Wall Street Moves To The Dovish Side
Markets are now fully pricing in two rate cuts by December, with the chance of a September 25-basis-point cut surging to 76% Friday, more than double Thursday’s odds.
Oxford Economics’ Nancy Vanden Houten said the weak July report and historic revisions “raise the odds of a Fed rate cut in September.” She warned that slower labor force growth, especially among foreign-born workers, may mask deeper structural issues.
“The foreign-born labor force has shrunk by 1.2 million in just six months,” she said, linking the decline to the Trump administration’s immigration policies.
“Powell’s take on September not being a live meeting might be under revision as we speak,” said BOK Financial’s analyst Steve Wyett, citing the sharp downward revisions.
David Russell, analyst at TradeStation, indicated that “huge negative revisions undermine beliefs about the strength of the labor market,” but warned that “there are still signs of stagflation, with hourly earnings up more than expected.”
Jamie Cox, managing partner for Harris Financial Group, weighed in. “Powell is going to regret holding rates steady this week. September is a lock for a rate cut—and it might even be 50 basis points.”

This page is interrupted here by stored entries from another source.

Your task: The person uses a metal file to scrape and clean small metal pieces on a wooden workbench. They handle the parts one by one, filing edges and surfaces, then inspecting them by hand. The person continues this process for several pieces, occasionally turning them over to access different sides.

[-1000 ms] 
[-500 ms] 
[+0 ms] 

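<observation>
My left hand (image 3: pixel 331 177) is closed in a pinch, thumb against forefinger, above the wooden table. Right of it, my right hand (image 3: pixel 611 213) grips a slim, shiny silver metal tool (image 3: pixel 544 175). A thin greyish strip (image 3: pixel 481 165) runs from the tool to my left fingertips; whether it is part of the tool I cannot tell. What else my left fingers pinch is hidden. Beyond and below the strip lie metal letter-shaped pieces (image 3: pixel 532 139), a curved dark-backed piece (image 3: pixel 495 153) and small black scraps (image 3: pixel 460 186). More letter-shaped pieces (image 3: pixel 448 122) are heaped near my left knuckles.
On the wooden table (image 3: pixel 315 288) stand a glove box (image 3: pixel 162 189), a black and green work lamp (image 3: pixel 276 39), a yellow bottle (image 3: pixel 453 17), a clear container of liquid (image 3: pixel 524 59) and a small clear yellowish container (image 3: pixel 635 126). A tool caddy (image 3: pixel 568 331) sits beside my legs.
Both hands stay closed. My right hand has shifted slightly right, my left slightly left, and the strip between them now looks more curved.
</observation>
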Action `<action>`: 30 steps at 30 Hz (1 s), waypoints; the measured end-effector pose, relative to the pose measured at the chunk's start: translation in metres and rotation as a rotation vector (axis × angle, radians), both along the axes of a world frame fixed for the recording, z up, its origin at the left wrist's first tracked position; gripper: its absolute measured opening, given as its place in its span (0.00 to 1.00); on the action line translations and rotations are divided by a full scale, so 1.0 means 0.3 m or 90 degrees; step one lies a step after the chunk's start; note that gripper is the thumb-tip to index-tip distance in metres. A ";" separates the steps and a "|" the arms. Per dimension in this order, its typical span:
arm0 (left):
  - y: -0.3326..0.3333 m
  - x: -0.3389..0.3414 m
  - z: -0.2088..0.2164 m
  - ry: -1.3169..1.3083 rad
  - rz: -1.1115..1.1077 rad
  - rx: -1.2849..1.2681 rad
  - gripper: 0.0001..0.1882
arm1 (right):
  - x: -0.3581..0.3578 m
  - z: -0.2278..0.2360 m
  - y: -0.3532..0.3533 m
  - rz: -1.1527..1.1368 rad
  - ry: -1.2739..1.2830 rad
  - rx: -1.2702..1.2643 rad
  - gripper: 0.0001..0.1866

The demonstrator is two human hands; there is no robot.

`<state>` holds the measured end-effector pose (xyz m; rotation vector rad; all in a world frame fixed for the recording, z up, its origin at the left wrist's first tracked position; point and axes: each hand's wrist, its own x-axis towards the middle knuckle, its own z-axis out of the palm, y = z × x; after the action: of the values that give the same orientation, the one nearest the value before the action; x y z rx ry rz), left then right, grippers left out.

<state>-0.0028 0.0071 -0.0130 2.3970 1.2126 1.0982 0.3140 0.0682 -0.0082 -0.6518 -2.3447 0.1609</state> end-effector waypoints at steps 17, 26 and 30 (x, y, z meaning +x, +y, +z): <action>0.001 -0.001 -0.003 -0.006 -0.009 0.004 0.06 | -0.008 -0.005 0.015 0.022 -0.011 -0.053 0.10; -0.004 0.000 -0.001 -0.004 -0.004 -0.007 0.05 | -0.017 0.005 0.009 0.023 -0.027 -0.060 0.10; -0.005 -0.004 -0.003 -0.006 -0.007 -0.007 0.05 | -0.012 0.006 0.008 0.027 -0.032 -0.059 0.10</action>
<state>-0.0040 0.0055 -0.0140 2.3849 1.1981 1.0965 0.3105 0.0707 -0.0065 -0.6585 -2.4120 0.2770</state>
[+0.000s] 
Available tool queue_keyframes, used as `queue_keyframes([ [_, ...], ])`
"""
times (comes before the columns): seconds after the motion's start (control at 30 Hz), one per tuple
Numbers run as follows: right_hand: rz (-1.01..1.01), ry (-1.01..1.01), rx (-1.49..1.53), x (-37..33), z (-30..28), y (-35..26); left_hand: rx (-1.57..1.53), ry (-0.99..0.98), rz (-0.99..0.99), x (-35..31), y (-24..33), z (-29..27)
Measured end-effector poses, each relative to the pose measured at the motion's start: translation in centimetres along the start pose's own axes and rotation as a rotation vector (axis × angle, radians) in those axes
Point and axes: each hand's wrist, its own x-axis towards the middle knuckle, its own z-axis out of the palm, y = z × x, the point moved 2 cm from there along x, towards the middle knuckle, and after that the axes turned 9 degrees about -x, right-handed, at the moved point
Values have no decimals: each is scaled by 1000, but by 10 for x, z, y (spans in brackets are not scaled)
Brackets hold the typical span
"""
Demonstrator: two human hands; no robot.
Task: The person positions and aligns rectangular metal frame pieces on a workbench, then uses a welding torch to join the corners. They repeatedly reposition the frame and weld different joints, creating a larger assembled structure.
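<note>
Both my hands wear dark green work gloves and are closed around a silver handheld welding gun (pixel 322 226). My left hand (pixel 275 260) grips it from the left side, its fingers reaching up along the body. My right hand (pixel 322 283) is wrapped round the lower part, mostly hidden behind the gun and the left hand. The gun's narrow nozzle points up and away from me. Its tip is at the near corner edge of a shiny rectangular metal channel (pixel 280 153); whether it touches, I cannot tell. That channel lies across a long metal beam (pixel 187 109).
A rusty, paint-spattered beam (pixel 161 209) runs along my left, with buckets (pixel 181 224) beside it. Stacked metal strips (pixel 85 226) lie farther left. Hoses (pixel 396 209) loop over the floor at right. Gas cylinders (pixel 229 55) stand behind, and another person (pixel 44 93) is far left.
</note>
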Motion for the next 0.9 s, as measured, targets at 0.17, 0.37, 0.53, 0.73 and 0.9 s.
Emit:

Bill Adams, chief economist at Comerica Bank, struck a more cautious tone. He said the weak July jobs report adds pressure on the Fed to cut rates later this year, but warned the decision “isn’t a slam dunk.” Adams said the Fed will closely watch the August jobs report and inflation data before making its next move.
Yields on two-year Treasury bonds, which are highly sensitive to interest-rate expectations, tumbled 22 basis points to 3.75%, eyeing the largest intraday drop since August 2024.
The U.S. dollar index – as closely tracked by the Invesco DB USD Index Bullish Fund ETF UUP – fell 1.2% by 10:30 a.m. in New York, trimming weekly gains.